• **TASK PROMPT**:
Identify all lines of the data containing the string "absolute" and copy them.

• **DATA BLOCK**:

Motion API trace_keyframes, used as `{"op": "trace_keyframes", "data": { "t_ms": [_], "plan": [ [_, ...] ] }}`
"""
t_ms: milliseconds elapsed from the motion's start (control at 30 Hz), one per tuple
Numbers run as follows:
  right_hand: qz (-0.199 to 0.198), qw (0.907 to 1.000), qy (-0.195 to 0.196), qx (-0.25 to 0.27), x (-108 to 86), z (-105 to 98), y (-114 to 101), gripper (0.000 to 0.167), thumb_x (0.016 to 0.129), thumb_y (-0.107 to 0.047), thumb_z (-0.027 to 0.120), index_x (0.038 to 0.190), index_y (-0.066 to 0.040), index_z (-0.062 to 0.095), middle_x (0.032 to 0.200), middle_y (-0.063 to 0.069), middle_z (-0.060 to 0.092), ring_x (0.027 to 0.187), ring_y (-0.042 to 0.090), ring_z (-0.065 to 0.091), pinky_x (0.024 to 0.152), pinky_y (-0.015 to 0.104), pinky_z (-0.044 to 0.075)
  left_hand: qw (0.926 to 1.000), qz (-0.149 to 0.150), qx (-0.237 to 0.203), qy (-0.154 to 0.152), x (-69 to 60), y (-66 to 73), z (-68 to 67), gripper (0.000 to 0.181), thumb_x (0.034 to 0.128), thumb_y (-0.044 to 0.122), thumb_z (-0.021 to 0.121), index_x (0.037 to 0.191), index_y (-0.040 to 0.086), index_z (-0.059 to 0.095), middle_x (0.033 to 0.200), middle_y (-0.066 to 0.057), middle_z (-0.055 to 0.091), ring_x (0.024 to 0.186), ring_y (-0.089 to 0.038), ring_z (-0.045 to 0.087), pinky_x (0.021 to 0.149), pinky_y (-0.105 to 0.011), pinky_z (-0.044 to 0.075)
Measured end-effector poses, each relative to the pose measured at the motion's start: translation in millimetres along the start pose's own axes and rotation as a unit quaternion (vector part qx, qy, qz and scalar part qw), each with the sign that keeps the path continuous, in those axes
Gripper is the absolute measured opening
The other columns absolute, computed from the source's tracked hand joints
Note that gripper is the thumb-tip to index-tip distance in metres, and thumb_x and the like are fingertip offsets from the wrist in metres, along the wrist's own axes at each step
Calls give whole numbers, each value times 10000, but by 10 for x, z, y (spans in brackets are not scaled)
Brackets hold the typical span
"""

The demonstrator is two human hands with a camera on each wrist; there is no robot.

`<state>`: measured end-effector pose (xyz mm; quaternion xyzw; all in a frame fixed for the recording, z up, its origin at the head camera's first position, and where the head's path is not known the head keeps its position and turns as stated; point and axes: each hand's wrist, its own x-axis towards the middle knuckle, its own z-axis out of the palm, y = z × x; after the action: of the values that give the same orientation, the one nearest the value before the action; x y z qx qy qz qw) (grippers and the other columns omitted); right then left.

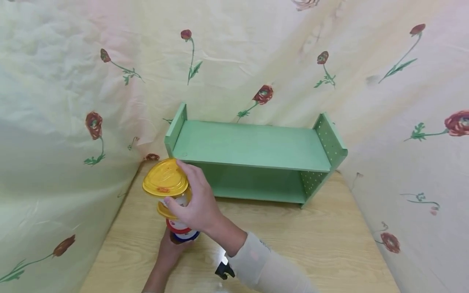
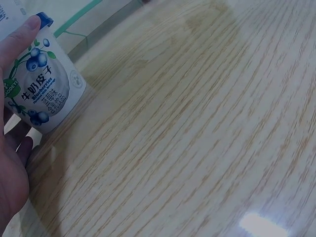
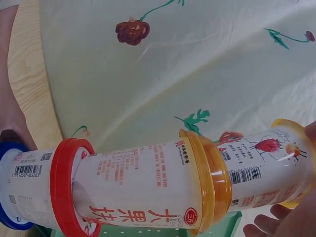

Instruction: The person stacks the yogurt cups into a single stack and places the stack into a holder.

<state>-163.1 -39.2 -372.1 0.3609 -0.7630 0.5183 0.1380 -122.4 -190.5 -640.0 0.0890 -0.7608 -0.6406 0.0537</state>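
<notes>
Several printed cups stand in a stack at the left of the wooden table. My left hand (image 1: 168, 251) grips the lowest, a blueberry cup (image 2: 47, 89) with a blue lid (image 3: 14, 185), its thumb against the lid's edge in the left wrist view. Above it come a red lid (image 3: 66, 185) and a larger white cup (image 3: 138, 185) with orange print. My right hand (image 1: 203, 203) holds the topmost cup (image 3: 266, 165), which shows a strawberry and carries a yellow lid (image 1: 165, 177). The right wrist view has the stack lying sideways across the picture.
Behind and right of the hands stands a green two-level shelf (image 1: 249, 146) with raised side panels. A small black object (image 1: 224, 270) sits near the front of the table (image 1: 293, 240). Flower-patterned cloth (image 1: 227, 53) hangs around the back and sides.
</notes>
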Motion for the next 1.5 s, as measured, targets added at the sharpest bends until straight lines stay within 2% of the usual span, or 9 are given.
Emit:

• **SOLUTION FOR THIS TASK**:
Gripper is the absolute measured opening
The other columns absolute, computed from the source's tracked hand joints

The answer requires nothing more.